Required work:
From the first line of the data below through the line holding "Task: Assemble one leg", output each line exactly and leave the pictures out.

Given data:
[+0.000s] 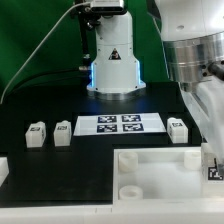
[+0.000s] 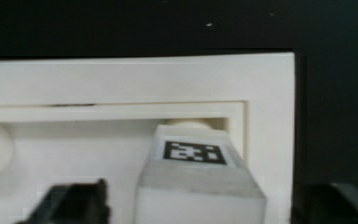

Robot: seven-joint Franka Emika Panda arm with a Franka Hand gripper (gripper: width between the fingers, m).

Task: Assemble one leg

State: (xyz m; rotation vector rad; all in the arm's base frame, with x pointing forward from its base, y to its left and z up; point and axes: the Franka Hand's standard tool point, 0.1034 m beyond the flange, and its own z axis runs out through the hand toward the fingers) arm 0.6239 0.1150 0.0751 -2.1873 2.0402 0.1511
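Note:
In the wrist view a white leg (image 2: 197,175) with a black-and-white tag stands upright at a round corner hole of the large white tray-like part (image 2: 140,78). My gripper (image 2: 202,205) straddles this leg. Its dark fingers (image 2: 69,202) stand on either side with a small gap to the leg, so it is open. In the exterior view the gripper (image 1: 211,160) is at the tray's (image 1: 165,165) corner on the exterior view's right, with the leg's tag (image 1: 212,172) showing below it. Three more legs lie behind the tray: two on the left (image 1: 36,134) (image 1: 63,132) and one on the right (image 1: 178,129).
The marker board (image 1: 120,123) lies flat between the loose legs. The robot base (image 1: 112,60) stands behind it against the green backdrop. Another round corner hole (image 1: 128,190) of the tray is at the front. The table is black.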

Solution to this problem:
[+0.000s] 
[+0.000s] 

Robot: seven-joint Franka Emika Panda arm with a Franka Hand gripper (gripper: width between the fingers, m).

Task: Assemble one leg

Work on this exercise is complete, and nothing remains.